The Call You Can't Ignore | Jonah 1
- Phillip Bates

- Nov 14, 2025
- 3 min read
Sermon Guide for November 16, 2025
How to Use This Guide:
These guides are designed to help you engage more deeply with my weekly sermon, regardless of your life stage. Use this guide to prepare your heart to receive God's Word before worship, or to reflect on God's Word the week following worship.
Parents, use the information in this guide (especially in the "Family Discussion Guide" section) to have meaningful conversations with your kids that nurture their faith and help them grow in God’s love.

The Core Idea
We all get calls we’d rather avoid—from “spam” calls to people we’d rather not deal with. Jonah opens with the ultimate unwanted call: God asking his prophet to show grace to his worst enemies. Too often, we reduce Jonah’s story to a fun VBS tale about a big fish, but it’s a literary and theological masterpiece that speaks directly to our resistance to God’s call.
This sermon explores how we, like Jonah, try to swipe “decline” on God’s difficult, uncomfortable assignments.

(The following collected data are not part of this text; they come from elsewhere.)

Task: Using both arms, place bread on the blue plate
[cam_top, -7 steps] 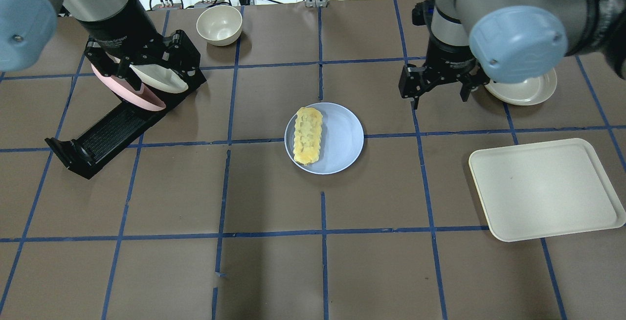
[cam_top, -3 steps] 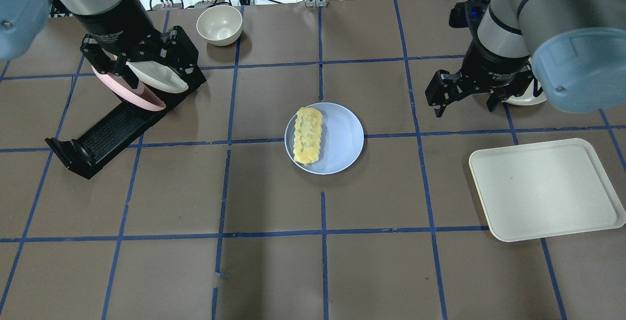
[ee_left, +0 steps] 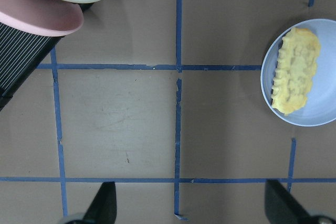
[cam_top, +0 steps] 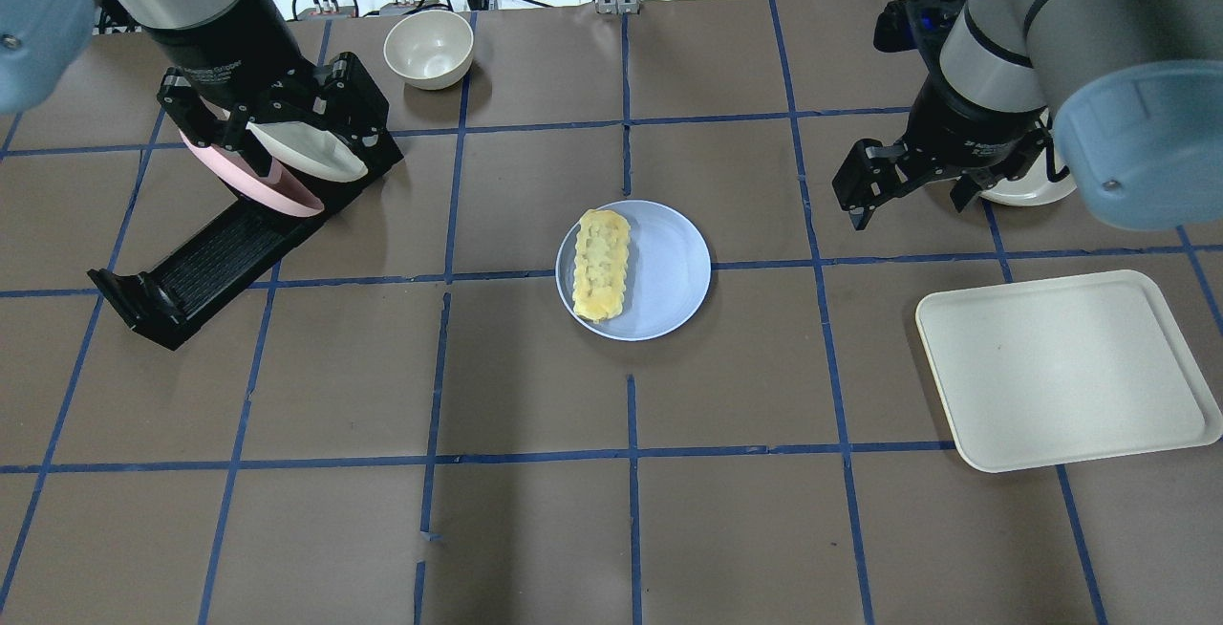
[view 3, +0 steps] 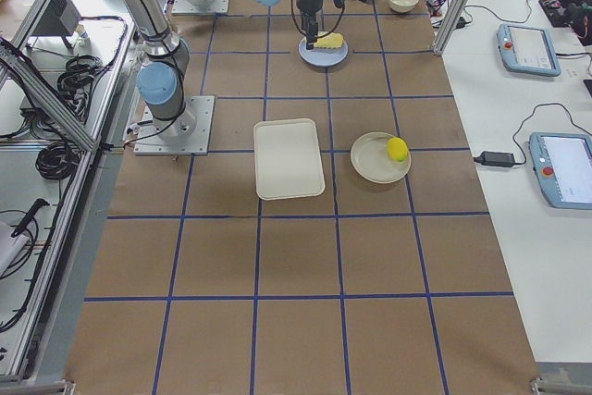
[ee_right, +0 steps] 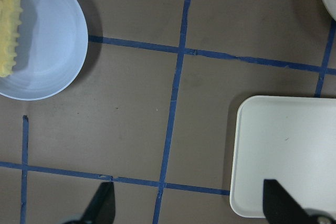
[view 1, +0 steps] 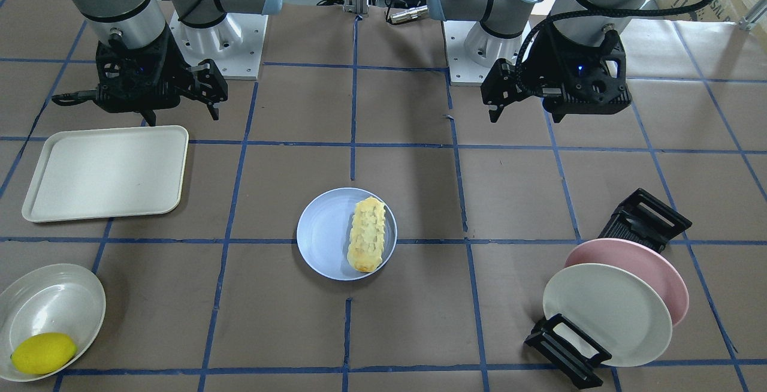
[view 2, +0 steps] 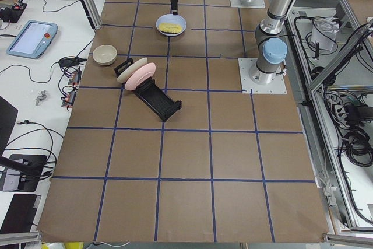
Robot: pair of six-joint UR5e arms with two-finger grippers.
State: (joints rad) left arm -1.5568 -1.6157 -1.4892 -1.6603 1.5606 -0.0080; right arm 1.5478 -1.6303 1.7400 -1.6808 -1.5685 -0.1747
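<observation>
The pale-yellow bread (cam_top: 602, 265) lies along the left part of the blue plate (cam_top: 674, 271) at the table's middle. Both also show in the front view, bread (view 1: 367, 242) on plate (view 1: 320, 236). My left gripper (cam_top: 234, 142) is open and empty, high above the dish rack, far left of the plate. Its wrist view shows the bread (ee_left: 295, 69) at the right edge. My right gripper (cam_top: 912, 204) is open and empty, to the right of the plate. Its wrist view shows the plate (ee_right: 52, 40) at the upper left.
A cream tray (cam_top: 1070, 372) lies at the right. A black dish rack (view 1: 644, 221) holds a pink plate (view 1: 653, 266) and a cream plate (view 1: 605, 314). A small bowl (cam_top: 428, 47) stands at the back. A lemon (view 1: 42, 353) lies in a cream dish (view 1: 54, 302).
My right arm has swung to the right, away from the blue plate, and its gripper stays open. The left arm has barely shifted. The bread and plate have not moved.
</observation>
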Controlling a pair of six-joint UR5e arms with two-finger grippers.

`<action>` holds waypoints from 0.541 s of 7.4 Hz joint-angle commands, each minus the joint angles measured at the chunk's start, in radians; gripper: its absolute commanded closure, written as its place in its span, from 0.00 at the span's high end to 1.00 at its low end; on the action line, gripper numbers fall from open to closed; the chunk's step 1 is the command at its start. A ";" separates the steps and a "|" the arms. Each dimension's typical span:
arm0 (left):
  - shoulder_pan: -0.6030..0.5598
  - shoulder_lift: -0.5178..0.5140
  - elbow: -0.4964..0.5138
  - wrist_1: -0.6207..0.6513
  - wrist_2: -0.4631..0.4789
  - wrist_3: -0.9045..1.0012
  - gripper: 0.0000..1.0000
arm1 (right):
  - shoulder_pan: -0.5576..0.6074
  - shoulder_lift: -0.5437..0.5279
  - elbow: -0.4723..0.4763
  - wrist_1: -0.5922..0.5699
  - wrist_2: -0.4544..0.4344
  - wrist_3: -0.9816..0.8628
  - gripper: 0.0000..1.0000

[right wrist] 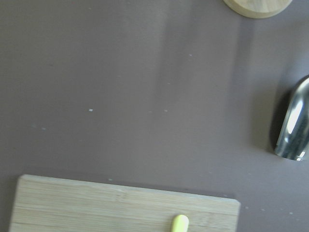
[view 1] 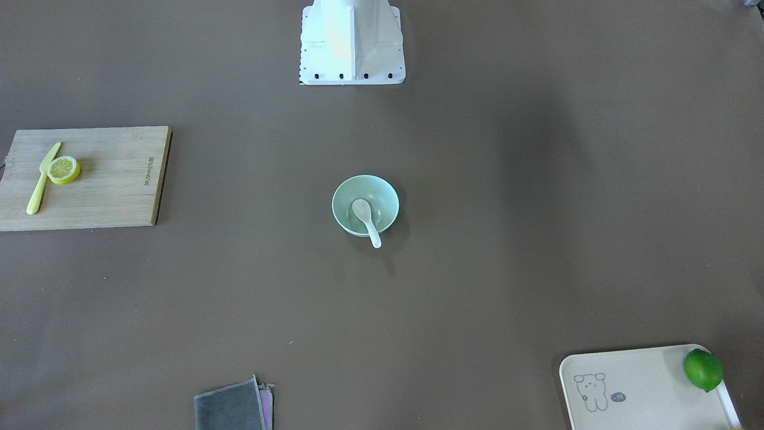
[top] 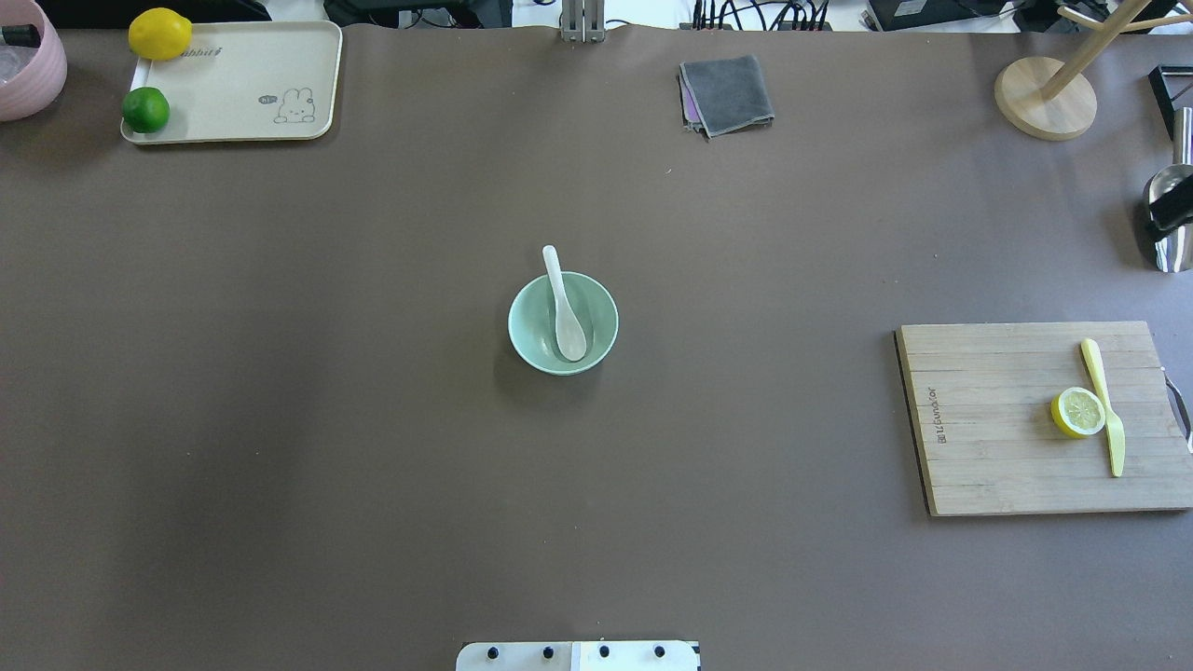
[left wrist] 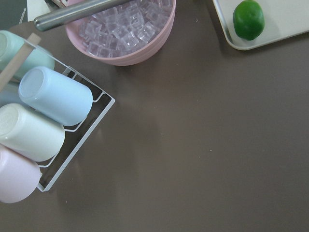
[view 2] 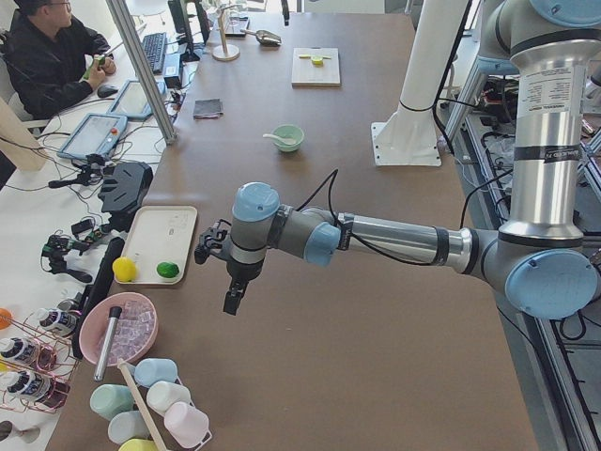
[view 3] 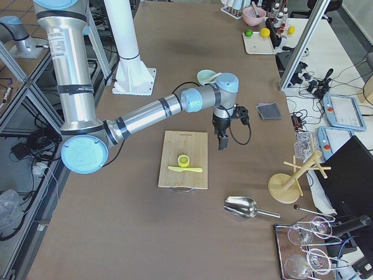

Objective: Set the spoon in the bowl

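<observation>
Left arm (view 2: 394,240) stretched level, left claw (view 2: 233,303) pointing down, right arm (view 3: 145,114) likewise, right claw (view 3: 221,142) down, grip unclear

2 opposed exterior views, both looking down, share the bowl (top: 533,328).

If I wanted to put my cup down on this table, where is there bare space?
Widest bare stretch: between the pale mint-green bowl mid-table and the cream tray at the far left corner. Also bare: bowl to wooden cutting board. Crowded: the far right corner, with wooden stand and metal scoop.
</observation>
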 commanded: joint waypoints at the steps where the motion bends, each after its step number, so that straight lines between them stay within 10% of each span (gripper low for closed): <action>1: -0.025 0.040 0.010 0.002 -0.041 -0.005 0.98 | 0.113 -0.072 -0.076 0.007 0.032 -0.128 1.00; 4: -0.028 0.059 0.011 0.001 -0.100 -0.012 0.98 | 0.193 -0.089 -0.152 0.010 0.086 -0.129 1.00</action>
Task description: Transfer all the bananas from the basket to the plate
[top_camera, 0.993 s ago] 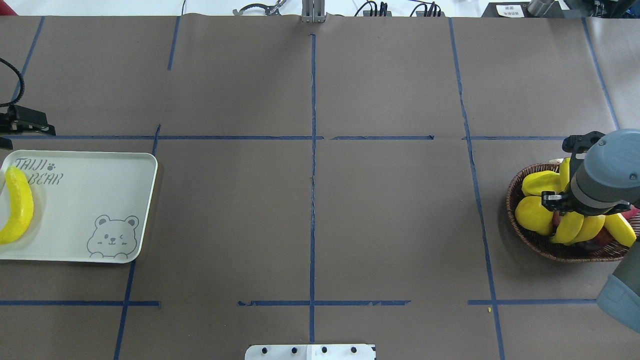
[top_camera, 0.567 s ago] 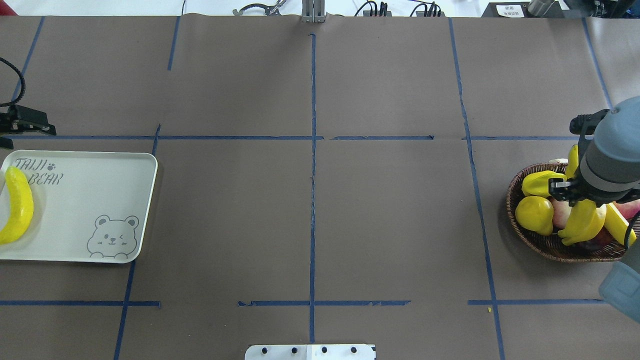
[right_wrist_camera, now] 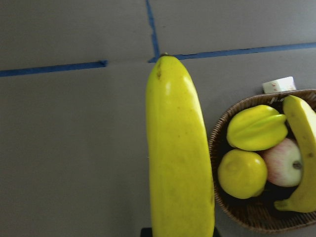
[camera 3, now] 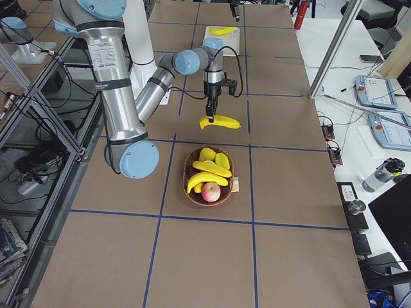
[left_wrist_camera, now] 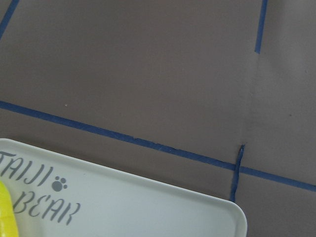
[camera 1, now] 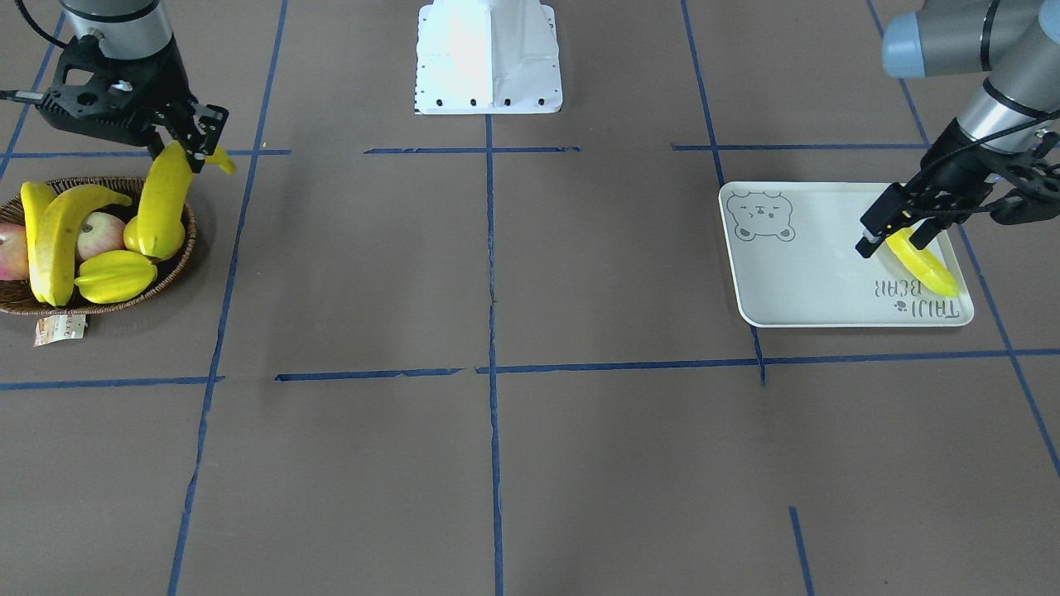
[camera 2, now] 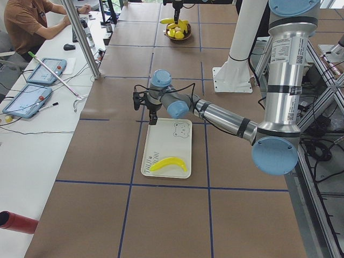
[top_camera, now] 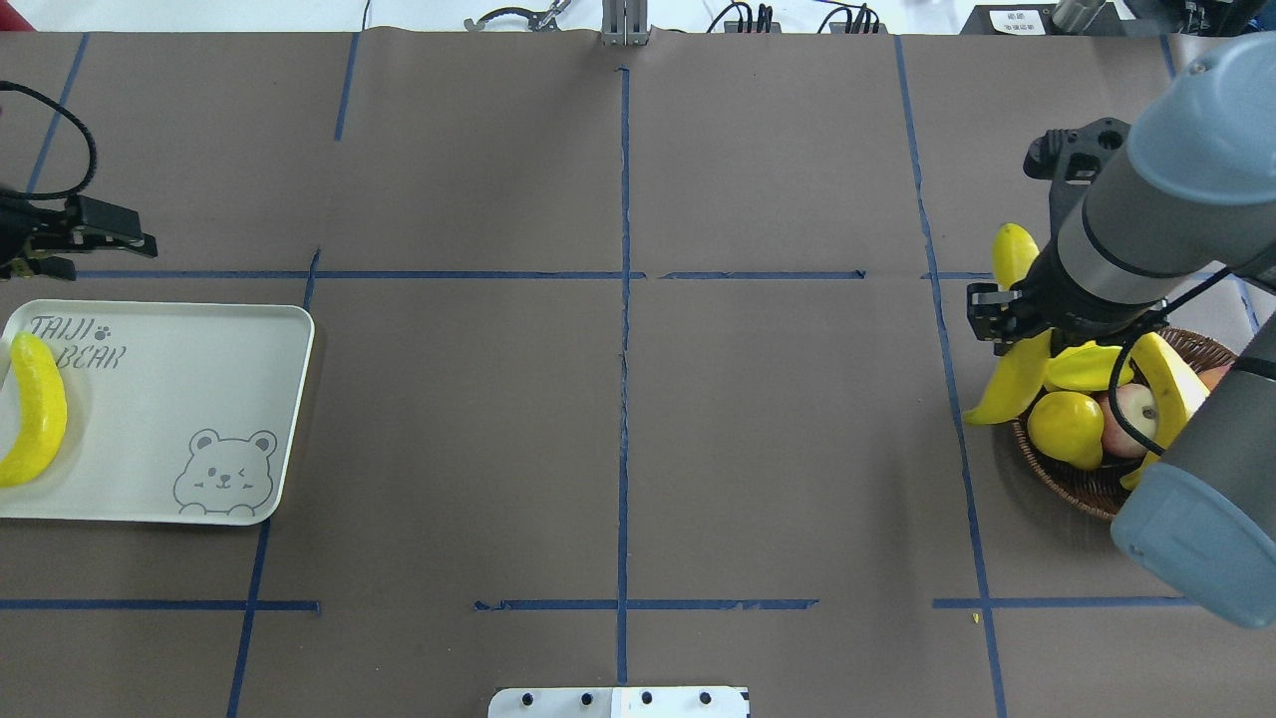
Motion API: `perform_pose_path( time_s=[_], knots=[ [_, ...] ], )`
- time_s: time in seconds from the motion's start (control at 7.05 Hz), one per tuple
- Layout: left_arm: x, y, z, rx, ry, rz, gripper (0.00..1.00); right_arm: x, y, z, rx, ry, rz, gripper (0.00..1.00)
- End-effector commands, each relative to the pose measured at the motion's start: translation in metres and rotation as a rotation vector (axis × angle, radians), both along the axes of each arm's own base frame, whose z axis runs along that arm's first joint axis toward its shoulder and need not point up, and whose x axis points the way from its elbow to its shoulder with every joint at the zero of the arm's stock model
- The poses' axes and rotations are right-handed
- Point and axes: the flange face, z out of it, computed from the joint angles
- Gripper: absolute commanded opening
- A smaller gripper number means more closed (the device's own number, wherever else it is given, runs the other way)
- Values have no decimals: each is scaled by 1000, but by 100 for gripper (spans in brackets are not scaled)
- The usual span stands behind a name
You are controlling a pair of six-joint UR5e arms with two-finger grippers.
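Observation:
My right gripper (top_camera: 1009,317) is shut on a yellow banana (top_camera: 1007,384) and holds it in the air over the left rim of the wicker basket (top_camera: 1072,481). The banana hangs lengthwise in the right wrist view (right_wrist_camera: 180,163). Two more bananas (camera 1: 58,232) lie in the basket (camera 1: 178,257). One banana (top_camera: 35,409) lies on the white bear plate (top_camera: 189,379) at the far left. My left gripper (camera 1: 898,230) is open and empty, just above that plate beside its banana (camera 1: 923,266).
The basket also holds a starfruit (right_wrist_camera: 256,127), a lemon (right_wrist_camera: 242,173) and a red apple (right_wrist_camera: 284,160). A small paper tag (camera 1: 60,329) lies by the basket. The robot's white base (camera 1: 489,58) stands at the table's near middle edge.
My right gripper has risen out of the basket with the banana and moved left, past the basket's rim. My left gripper has shifted slightly right beyond the plate.

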Motion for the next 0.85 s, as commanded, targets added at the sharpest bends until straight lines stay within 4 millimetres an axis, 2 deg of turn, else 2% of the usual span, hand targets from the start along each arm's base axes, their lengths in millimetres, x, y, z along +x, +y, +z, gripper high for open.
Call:
perform_pose_path(
  time_s=[0.0,0.14,0.43,0.57,0.71],
  knots=[
    [55,-9,-66,57,83,45,100,-17,5,-61,79,-189,-27,0],
    [67,-15,-107,39,155,15,100,-35,10,-73,149,-271,-61,0],
    [110,8,-175,1,368,8,100,-74,21,-86,188,-414,-72,0],
    [121,19,-192,-31,498,0,100,-98,27,-92,201,-502,-71,0],
    [132,34,-203,-66,581,12,100,-112,30,-98,217,-533,-85,0]
  ],
)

Two central questions guide us: How do we resist God’s call, and how does God respond when we do?
Sermon Outline
The Hard Call (Jonah 1:1–2): God asks us to do what collides with comfort, safety, or convenience.
Jonah's Disobedience & The Ship to Tarshish (Jonah 1:3–16): Our escape routes, the alternatives we choose, and the inevitable storms that follow.
The Father’s Compassion (Jonah 1:17): God uses the consequences of disobedience not to merely punish, but to redirect, rescue, and restore.
Key Insights for Deeper Understanding
1. Disobedience is a Downward Spiral. Jonah’s journey repeatedly goes “down”—to Joppa, to the boat, to the lowest part of the ship, and finally into the sea. This repetition isn't accidental. Sin and resistance drag us downward—from peace, joy, and purpose into isolation and restlessness.
2. Storms Are Rescue, Not Mere Punishment. For believers, Christ has absorbed the punishment for sin (Romans 8:1). The storms that arise when we run are God saying, “I love you too much to let you continue this way.” Hardship can be loving, fatherly discipline (Hebrews 12:7ff) meant to awaken, redirect, and restore us.
3. The Gospel Reverses Jonah’s Run. Jonah went into the depths because of his disobedience. Jesus went into the depths for ours (Matthew 12:40). Through Him, we can obey without fear of condemnation.
This Week's Reflections & Practices
Identify Your Nineveh & Tarshish
What hard call is God placing before you right now?
What “Tarshish” escape are you tempted to take?
Wake Up from Spiritual Sleep
Where are you “comfortably resting” in disobedience?
What storms in your life might be God’s loving wake-up call? Spend time in prayer, asking God to show you.
Practice Repentance as Redirection
Take one tangible step this week to turn away from your Tarshish and toward God.
Examples: Send a message of reconciliation, surrender a worry to God, serve in a difficult area.
Family Discussion Guide
Step 1: Read Together
Read Jonah 1:1–17
Optional: Listen to or act out the story to make it engaging.
Step 2: Talk About It
Use these questions to guide conversation:
The Call
Jonah got a call from God he didn’t want to answer.
Question: Have you ever been asked to do something hard or uncomfortable? How did it feel?
The Escape
Jonah tried to run away on a ship to Tarshish.
Question: What are some ways we try to “run” from God’s calls in our lives?
The Storms
A big storm came when Jonah ran.
Question: What “storms” (problems, stress, conflict) might happen when we try to avoid what God asks?
God’s Compassion
God used the storm and the fish to redirect Jonah.
Question: How does knowing that God can use challenges to teach, guide, and shape us change the way you respond to hard things?
Step 3: Take Action Together
Identify one “hard call” in your family life this week (helping a sibling, apologizing, sharing, or serving).
Choose a small step toward it. Example: Say sorry, help without being asked, or pray for someone you find hard to love.
Step 4: Wrap Up in Prayer
Thank God for his love and guidance.
Ask him to help your family listen and obey even when the call is hard.
Pray for courage to turn toward God instead of running away.

Always looking forward to see how you relate these OT writings to our Christian walk. Very well dn. Thank you.